- **PROBLEM STATEMENT**: Find every line below where the word "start" occurs. Then say how many there are, giving only the number.

- **DATASET SECTION**:
=== Begin Enclosure ===

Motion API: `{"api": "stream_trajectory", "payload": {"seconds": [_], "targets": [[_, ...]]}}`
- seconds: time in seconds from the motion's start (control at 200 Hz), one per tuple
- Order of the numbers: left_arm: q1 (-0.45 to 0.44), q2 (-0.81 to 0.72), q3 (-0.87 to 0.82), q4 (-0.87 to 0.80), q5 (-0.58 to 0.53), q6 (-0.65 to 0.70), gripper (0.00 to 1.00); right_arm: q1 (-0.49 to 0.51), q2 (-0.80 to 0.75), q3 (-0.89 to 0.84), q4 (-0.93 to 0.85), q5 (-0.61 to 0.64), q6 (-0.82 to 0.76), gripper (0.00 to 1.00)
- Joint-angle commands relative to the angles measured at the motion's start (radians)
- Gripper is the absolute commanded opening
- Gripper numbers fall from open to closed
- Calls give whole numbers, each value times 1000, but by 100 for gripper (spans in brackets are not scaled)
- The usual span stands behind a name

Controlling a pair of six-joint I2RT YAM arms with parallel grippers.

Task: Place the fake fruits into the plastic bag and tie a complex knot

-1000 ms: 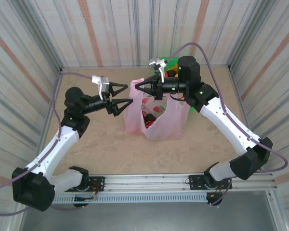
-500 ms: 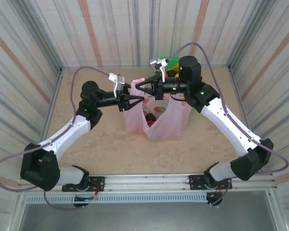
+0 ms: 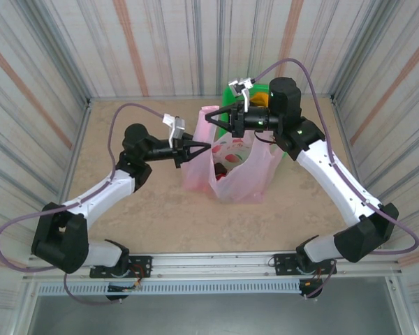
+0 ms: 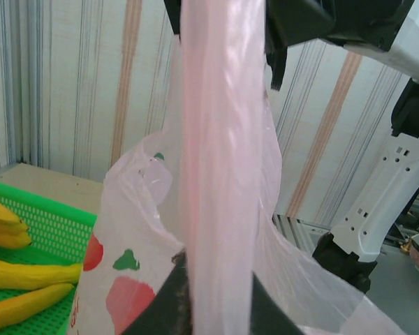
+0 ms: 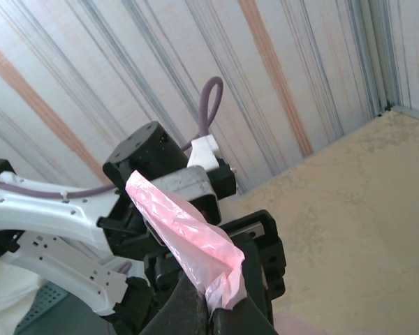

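The left arm (image 3: 98,197) and right arm (image 3: 333,176) have white shells and black joints. Purple cables (image 3: 141,105) trail behind the black, tapered left gripper (image 3: 208,145) and right gripper (image 3: 208,117).

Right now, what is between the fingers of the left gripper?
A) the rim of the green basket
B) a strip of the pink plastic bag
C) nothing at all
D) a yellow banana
B: in the left wrist view the left gripper pinches a stretched strip of the plastic bag, while the bananas lie apart in the green basket.
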Motion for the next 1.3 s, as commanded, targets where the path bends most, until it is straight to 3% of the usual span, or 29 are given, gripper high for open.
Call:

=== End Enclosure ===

- **EXERCISE OUTPUT**: 2